The family at the table next to us raises their brows at Roy’s semantics. I recognize them from the tour bus. One of those minted families that got off their ten-day Alaskan cruise and thought, what the hell, why not go see some oil-rigged place with a funny name like Deadhorse while we’re up here anyway. While we’re only 400 miles away.
I flash the family an empathetic smile. Best I can manage.
“Roy,” I whisper. “People are staring.”
There’s a yellowed paper sign over a door that says ‘more seating outside’ with an arrow. I yank Roy and we move dinner outside to a plastic bistro table.
It’s summer in Deadhorse, Alaska, so it’s a manageable temperature, forty degrees fahrenheit. For three months, the sun doesn’t set on Exxon-Mobil and Chevron and all the men and women who drill for oil. You can smell sulfur from the rigs, desperation from the men and women who work them. It’s a dry town, the tour guide on the bus had said, no families, not much life. Just the neverending wheel of oil and tourists and oil that brings more tourists.
“What do you think it’s like to work here?” I ask Roy.
“Hard,” he says.
“The tour guide says they have TVs with every streaming service. Even a movie theatre in one of the trailers.”
“The guide also said when it’s winter, you gotta have your car hooked up to a power strip so it doesn’t turn off. The engine’ll freeze if you do.”
“Let’s go home.”
“We gotta see him.”
“I don’t want to be here anymore.”
“Roy, listen to me, damnit. You are going to finish that salad. You are going to consume every last goddamned tomato as if it’s arbory green juice—”
“Aojiru,” Roy mutters.
“Aojiru. Fine. Whatever. And then we will go to bed and wake up in the morning and hope to God this place has coffee. We are going to see him, just like we promised.”
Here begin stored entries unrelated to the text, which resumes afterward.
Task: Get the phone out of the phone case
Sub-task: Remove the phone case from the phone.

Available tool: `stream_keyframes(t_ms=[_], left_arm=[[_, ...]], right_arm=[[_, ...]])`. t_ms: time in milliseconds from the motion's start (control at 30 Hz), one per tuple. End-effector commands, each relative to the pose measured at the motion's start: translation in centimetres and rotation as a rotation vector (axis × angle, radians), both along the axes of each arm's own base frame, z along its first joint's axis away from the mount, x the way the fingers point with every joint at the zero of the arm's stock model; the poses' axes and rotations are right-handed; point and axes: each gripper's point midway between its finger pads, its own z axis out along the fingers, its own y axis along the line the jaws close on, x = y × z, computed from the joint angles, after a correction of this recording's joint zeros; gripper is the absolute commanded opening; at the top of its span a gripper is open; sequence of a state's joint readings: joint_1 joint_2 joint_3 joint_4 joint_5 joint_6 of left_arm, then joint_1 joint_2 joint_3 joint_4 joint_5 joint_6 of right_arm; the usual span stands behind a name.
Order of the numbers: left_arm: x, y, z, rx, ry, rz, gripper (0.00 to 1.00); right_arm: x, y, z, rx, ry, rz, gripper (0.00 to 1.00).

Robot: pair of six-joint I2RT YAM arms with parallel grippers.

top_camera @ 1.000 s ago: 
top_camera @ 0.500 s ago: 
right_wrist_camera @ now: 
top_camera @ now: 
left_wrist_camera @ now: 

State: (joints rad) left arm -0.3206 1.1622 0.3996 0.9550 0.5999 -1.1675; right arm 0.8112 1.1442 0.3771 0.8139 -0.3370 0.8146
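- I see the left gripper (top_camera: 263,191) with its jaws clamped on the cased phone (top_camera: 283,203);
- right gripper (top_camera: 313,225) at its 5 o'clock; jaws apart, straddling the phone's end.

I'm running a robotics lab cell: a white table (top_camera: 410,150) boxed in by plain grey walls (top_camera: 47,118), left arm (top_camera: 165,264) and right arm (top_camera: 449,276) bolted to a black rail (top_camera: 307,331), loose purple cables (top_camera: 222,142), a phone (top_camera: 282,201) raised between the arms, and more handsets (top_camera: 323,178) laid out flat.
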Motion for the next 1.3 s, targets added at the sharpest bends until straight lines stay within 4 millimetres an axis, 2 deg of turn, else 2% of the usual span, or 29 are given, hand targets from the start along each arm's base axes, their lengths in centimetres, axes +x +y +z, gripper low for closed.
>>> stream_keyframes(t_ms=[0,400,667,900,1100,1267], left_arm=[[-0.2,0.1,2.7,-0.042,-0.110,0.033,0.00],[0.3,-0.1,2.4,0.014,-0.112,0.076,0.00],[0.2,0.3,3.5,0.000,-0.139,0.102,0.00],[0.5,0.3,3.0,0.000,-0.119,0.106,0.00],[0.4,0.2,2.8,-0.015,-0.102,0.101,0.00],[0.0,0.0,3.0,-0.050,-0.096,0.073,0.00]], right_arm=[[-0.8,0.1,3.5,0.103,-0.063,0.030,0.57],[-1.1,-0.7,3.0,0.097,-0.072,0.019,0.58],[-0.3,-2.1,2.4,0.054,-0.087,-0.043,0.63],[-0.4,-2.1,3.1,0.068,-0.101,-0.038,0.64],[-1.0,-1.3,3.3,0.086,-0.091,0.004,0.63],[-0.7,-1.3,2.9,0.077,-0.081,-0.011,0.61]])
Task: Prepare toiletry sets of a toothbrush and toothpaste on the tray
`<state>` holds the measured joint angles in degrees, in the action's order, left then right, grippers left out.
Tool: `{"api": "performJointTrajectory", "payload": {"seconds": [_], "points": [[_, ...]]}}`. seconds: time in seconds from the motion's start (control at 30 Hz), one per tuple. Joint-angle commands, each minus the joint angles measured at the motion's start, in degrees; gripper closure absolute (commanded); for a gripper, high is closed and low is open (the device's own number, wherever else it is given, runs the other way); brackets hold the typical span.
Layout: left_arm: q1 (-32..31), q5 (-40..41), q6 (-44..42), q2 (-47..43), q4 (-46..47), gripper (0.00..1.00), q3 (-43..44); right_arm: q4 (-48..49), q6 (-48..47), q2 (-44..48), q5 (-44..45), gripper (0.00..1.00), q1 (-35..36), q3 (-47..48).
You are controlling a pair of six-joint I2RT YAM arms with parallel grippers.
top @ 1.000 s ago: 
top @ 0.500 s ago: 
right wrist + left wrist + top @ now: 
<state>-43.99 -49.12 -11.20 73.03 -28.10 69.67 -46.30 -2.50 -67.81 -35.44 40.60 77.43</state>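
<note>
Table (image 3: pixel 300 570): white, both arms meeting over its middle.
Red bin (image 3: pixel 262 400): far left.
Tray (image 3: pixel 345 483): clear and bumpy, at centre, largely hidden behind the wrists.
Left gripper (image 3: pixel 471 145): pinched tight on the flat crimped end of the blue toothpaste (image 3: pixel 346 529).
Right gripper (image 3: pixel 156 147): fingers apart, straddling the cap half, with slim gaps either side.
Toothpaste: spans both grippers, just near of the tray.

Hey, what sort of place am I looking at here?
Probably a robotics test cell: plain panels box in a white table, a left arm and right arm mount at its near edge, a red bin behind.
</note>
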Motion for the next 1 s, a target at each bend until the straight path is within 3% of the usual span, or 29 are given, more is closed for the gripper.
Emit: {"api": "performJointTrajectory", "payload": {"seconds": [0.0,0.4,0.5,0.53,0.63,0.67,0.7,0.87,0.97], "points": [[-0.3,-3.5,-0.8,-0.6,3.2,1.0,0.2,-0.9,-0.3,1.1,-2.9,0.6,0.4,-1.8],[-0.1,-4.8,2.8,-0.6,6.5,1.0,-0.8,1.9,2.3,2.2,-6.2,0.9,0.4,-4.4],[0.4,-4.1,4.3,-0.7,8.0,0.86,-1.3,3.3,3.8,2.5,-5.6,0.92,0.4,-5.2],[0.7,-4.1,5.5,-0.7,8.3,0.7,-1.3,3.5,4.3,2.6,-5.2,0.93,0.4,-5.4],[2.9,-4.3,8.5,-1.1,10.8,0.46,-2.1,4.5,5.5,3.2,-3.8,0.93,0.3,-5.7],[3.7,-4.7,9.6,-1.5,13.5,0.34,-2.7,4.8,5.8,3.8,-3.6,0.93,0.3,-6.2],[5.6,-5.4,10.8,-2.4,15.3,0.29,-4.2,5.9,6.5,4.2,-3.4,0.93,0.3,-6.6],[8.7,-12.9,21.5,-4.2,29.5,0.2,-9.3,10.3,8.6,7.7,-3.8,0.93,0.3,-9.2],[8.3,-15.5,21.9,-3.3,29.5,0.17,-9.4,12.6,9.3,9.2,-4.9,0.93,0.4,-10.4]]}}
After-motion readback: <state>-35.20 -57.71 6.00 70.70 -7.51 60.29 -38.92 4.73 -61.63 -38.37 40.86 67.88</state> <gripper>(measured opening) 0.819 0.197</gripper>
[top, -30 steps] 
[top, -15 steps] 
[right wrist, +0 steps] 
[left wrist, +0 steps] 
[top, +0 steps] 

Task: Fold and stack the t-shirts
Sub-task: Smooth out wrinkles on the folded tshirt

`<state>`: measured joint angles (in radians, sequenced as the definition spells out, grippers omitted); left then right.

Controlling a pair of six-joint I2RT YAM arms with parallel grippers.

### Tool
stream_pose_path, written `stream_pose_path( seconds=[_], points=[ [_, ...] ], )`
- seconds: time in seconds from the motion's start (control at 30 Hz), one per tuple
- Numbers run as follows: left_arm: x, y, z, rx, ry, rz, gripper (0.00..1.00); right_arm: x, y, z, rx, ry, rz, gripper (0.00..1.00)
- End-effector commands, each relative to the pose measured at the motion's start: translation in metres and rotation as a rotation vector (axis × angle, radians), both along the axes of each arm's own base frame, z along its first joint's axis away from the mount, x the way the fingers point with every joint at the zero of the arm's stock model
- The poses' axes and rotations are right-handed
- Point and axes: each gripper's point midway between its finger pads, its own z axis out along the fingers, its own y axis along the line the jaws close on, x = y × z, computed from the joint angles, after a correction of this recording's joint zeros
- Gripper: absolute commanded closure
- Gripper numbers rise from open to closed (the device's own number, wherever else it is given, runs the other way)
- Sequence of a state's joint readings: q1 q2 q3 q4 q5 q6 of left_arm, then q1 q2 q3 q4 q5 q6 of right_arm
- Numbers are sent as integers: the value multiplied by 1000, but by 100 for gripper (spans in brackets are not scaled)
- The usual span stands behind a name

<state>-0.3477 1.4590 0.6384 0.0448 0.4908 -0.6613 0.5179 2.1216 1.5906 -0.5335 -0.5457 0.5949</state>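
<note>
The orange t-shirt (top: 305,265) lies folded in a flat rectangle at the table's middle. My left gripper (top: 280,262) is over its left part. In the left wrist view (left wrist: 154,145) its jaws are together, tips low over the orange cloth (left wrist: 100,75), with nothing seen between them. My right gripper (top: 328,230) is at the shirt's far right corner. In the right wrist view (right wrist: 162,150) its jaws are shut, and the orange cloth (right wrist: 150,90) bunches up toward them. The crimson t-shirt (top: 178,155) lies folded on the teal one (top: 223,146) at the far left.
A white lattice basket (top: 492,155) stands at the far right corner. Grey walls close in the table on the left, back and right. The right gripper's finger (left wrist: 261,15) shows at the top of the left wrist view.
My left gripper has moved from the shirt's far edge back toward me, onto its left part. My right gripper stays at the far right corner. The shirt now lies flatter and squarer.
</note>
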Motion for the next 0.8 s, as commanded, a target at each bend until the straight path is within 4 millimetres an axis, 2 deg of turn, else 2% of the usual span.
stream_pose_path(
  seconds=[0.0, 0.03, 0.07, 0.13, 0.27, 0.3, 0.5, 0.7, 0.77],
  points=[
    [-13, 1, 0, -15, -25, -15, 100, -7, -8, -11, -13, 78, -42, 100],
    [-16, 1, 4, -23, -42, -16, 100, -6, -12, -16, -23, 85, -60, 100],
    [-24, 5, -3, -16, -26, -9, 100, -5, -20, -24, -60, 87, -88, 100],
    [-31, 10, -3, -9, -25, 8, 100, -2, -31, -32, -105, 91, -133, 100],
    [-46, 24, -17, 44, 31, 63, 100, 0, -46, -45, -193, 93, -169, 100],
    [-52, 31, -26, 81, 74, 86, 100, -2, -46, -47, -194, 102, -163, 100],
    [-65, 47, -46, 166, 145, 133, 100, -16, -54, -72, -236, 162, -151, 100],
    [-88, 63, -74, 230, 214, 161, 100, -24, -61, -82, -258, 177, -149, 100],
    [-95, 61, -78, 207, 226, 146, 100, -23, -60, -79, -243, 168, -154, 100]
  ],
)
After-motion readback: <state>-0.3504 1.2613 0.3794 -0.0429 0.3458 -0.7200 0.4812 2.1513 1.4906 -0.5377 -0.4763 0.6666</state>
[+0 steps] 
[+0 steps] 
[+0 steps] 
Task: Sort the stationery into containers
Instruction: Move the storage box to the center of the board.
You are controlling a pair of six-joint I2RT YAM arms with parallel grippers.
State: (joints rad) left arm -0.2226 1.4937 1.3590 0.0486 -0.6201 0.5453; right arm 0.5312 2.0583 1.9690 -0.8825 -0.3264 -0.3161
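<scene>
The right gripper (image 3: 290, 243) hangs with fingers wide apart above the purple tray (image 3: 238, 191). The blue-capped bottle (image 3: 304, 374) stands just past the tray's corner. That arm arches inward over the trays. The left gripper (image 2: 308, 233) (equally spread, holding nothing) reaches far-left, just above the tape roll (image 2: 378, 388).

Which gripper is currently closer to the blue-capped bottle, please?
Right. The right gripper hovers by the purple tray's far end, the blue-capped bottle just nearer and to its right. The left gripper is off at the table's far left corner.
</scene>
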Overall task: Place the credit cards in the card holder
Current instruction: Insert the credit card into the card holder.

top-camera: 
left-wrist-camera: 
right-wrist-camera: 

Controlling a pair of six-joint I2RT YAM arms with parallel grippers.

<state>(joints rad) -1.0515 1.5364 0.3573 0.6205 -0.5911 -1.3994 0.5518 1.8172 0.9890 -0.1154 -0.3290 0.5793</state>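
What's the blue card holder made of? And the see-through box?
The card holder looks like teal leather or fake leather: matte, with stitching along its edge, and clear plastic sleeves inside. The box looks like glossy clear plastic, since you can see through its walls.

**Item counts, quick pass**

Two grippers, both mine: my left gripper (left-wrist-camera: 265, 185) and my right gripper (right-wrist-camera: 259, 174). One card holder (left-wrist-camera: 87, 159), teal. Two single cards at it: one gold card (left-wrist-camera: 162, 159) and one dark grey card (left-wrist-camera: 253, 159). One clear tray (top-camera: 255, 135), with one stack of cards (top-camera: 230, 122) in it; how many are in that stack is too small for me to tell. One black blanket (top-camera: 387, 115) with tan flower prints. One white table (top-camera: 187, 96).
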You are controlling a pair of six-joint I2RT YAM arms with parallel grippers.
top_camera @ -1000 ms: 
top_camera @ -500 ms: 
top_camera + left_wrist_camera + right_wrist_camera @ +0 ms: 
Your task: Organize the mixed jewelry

The next morning, after managing sleep in the grandmotherly hell that is our room, waking up too early because the lacy grommet curtains don’t do a damn thing about the twenty-four hours of daylight they get up here in June, we rejoice when we discover that the Deadhorse Hotel does indeed have coffee. Filtered as hell and not black enough for my liking, but coffee nonetheless.
The other tourist families are back in the cafeteria, chin-deep in box mix waffles and prepackaged muffins that I’m guessing came in on a supply truck a week ago. They’re probably getting ready for their tour of the oil rigs today, to end with a stop at the Arctic Ocean so they can stick their finger in the below-freezing water and yell, “look at me, I’ve been in the northernmost ocean, honey take my picture for Facebook, wait, let’s get a family picture, oh miss can you take one please.”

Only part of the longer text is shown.